“Se non collabori, se non mi dai lavoro, in un modo o nell’altro ti frego e ti rimando in Brasile“. Sarebbe questa una delle minacce rivolte a una transessuale di Piacenza dal maresciallo Marco Orlando, finito agli arresti domiciliari per il suo coinvolgimento nel presunto “sistema criminale” messo in piedi nella caserma di Levante. La donna, una brasiliana che vive da tempo in città e si fa chiamare Francesca, ha chiesto ai magistrati che indagano sui carabinieri di essere sentita come persona offesa. “Sono stata minacciata più volte” nel corso dell’ultimo anno e mezzo, ha riferito tramite il suo avvocato Elena Concarotti, sostenendo di essere stata obbligata a fare sesso e pure di essere stata picchiata all’interno della caserma.

Una testimonianza che, se confermata, rafforzerebbe il ritratto fatto dal gip su ciò che accadeva tra le mura dell’edificio in via Caccialupo, teatro di “fatti gravissimi” dove si davano “schiaffoni come in Gomorra.
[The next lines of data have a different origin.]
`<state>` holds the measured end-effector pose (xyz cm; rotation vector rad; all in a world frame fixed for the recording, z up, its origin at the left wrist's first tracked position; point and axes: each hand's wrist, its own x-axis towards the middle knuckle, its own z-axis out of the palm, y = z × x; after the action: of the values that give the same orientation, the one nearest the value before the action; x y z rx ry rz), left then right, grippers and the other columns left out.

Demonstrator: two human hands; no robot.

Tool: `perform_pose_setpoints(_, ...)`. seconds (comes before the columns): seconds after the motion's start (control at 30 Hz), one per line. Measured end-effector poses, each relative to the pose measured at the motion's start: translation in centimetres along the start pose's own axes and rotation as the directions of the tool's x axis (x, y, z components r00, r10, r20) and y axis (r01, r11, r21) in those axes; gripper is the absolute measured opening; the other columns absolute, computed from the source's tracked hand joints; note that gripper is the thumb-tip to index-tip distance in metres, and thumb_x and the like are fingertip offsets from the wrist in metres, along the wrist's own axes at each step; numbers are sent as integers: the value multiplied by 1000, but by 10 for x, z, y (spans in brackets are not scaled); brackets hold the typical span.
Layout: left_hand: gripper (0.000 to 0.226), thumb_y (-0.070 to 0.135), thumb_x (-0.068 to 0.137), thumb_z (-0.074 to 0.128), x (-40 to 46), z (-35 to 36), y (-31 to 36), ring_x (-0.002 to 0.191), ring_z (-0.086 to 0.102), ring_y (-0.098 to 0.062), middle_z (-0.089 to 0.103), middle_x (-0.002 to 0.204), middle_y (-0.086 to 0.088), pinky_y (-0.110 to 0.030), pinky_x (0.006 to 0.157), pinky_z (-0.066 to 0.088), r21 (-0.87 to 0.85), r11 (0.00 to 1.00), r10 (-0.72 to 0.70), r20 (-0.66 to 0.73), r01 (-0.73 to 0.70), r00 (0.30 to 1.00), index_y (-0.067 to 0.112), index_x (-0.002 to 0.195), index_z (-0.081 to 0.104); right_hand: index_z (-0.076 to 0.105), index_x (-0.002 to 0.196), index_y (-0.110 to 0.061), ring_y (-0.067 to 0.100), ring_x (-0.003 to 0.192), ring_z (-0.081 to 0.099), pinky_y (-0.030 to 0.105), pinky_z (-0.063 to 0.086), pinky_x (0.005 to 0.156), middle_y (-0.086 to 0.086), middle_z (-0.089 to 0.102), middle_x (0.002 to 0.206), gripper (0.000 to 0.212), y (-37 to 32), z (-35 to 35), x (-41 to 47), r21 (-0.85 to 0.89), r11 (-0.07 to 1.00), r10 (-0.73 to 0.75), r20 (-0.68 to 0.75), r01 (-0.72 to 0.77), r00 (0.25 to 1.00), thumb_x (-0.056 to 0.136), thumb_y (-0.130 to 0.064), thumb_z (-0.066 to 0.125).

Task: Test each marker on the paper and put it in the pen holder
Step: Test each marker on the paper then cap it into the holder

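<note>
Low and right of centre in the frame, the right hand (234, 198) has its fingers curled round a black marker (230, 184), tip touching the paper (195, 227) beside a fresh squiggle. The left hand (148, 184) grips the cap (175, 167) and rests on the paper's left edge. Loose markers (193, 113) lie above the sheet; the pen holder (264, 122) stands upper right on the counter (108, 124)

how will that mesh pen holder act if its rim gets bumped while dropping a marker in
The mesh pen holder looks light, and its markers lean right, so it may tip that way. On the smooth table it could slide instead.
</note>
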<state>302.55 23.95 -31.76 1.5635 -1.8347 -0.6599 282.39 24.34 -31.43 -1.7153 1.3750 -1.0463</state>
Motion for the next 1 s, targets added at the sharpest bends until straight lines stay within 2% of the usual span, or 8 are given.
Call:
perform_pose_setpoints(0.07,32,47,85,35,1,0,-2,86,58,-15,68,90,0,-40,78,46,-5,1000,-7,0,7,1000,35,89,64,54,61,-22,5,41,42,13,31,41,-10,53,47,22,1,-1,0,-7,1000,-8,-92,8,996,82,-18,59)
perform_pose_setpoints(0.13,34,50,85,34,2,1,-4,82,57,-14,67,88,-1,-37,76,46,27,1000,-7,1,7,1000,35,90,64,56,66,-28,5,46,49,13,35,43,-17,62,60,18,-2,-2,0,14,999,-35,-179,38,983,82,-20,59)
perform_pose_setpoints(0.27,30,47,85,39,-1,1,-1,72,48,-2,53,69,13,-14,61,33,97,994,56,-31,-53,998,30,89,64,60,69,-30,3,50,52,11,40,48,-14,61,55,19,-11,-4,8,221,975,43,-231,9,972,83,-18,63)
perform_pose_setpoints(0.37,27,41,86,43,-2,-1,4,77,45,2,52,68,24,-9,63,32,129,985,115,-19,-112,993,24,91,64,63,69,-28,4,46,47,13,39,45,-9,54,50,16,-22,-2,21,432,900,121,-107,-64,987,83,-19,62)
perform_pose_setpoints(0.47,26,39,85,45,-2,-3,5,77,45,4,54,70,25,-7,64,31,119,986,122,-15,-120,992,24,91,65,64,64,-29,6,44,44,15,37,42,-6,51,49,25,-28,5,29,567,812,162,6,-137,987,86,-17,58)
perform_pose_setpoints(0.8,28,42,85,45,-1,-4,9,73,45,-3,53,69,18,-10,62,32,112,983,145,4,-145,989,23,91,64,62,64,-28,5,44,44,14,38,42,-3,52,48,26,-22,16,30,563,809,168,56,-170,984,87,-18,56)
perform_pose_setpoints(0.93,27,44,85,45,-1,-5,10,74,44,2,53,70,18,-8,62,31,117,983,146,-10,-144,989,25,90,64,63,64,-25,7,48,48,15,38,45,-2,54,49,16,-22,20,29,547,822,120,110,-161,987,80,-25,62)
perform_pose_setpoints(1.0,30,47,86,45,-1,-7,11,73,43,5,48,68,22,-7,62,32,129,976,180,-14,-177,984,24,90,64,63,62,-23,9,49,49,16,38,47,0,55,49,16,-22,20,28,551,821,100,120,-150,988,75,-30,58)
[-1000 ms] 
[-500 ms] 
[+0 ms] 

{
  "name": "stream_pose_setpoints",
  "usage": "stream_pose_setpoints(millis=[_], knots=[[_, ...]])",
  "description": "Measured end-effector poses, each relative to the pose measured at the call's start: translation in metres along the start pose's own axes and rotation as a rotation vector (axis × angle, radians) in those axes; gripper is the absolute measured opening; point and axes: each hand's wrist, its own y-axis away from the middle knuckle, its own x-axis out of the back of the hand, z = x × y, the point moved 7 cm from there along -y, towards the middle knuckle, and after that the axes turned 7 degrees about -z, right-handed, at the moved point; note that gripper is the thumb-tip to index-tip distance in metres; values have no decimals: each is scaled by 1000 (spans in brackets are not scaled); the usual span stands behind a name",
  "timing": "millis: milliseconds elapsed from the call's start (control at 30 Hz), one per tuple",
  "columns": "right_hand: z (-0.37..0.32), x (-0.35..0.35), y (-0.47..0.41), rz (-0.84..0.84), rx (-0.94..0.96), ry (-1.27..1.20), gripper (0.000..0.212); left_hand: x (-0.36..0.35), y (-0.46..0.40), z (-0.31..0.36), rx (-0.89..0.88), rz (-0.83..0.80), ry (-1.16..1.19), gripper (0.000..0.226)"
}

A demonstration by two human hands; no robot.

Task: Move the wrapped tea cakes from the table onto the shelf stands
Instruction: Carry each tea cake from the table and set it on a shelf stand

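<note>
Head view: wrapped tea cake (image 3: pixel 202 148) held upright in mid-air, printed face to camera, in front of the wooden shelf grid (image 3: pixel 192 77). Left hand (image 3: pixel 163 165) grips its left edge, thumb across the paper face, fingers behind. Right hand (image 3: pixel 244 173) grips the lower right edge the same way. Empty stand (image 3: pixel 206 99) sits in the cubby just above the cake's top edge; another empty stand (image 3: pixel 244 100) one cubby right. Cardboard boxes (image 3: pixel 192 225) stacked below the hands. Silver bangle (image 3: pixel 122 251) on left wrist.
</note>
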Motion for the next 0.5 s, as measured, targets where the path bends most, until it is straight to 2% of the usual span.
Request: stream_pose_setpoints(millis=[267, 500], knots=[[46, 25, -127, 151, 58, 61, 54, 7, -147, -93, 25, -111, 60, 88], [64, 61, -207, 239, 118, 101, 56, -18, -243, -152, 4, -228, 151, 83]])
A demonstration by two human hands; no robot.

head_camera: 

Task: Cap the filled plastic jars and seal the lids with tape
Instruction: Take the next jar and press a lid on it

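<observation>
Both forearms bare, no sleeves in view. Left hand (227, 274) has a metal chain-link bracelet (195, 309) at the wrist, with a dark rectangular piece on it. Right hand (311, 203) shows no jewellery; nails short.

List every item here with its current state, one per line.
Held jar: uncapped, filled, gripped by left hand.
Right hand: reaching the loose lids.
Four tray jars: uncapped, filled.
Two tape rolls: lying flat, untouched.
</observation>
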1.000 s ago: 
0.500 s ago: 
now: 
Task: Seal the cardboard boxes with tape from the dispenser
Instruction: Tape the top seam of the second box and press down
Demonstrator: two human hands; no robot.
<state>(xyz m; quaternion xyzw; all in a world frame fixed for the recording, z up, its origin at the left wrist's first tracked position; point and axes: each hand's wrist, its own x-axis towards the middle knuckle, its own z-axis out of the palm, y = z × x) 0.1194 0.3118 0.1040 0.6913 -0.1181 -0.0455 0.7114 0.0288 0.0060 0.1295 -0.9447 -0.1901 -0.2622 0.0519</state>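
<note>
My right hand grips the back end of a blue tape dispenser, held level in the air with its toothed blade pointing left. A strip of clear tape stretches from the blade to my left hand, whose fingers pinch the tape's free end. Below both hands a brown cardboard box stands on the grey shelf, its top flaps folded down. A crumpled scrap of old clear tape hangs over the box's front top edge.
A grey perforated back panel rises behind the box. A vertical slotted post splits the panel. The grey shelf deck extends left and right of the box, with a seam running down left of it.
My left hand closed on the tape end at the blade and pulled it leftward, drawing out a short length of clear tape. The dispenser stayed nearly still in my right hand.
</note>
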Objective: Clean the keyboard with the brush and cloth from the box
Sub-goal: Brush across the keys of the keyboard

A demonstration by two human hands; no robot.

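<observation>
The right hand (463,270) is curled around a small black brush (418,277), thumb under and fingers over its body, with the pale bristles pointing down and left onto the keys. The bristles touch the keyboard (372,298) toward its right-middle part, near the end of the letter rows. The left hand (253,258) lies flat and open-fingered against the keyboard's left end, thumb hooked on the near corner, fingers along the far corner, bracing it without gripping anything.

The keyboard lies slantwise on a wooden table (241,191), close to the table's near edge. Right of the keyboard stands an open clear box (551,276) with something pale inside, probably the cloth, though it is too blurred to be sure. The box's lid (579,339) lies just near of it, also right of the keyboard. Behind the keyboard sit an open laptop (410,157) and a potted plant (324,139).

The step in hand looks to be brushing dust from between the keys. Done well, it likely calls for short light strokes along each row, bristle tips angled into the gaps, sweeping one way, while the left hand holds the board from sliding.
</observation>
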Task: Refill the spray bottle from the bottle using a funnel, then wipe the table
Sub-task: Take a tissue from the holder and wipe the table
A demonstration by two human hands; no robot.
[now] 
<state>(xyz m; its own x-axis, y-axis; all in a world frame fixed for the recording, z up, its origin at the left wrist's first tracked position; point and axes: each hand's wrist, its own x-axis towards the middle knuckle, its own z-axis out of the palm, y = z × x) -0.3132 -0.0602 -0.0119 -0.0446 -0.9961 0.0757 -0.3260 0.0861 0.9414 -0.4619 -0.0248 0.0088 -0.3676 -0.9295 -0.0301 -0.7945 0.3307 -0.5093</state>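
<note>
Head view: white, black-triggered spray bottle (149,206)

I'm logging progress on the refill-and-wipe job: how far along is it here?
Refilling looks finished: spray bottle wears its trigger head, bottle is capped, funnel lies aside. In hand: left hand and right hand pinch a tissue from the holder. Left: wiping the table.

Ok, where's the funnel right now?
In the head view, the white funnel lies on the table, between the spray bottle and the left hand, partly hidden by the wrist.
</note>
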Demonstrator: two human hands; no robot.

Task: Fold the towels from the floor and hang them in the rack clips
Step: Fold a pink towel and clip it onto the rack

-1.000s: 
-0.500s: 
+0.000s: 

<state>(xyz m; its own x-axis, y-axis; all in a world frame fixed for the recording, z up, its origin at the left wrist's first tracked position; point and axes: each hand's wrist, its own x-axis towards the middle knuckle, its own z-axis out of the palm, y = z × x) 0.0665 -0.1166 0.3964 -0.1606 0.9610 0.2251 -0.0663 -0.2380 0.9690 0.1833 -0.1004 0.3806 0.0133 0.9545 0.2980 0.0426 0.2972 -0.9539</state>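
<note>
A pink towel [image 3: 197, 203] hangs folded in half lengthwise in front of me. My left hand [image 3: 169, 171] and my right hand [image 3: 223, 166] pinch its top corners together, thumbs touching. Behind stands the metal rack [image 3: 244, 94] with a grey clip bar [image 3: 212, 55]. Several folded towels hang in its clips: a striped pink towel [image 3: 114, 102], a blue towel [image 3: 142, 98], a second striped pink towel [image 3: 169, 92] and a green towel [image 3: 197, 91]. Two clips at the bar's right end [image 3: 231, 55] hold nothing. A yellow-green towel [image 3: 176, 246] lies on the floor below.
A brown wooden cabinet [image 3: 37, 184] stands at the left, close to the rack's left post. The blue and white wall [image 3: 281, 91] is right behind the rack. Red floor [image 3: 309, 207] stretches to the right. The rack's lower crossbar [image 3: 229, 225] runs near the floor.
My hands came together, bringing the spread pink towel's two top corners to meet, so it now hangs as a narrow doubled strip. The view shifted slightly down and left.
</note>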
Nelle 326 pagine di ordinanza cautelare non si parla solo dello spaccio di droga e dei falsi arresti, ma anche di “festini a base di stupefacente” organizzati dai carabinieri, “ai quali partecipavano diverse prostitute, tra cui un transessuale”. È Peppe Montella, considerato dagli inquirenti il dominus della caserma nonostante sia solo un appuntato, a raccontare uno di questi episodi in una conversazione intercettata con un altro carabiniere, Salvatore Cappellano.

“Quella sera due gliene ho fatte trombare, lei e quell’altra”, racconta Montella riferendosi al collega Falanga. “Si è visto due fighe e non sapeva quello che cazzo fare (frase tradotta dal dialetto, ndr)”. È probabilmente in suo onore che, scrive il giudice, “era stata organizzata una serata all’interno della caserma alla presenza di due donne, presumibilmente escort, con le quali erano stati consumati rapporti sessuali”. Lo scenario, commenta il gip, “è quello di un’orgia” avvenuta nella stanza del comandante Marco Orlando, “dove si era creato tale scompiglio che le pratiche sulla scrivania erano finite sparpagliate a terra”. Le urla delle due donne avevano pure infastidito qualcuno creando delle “lamentele”. Un comportamento in cui “non sono forse ravvisabili reati”, ma da cui traspare – conclude il gip – “il totale disprezzo per i valori della divisa indossata dagli indagati, metaforicamente gettata a terra e calpestata, come quella del loro Comandante durante il festino appena rievocato”.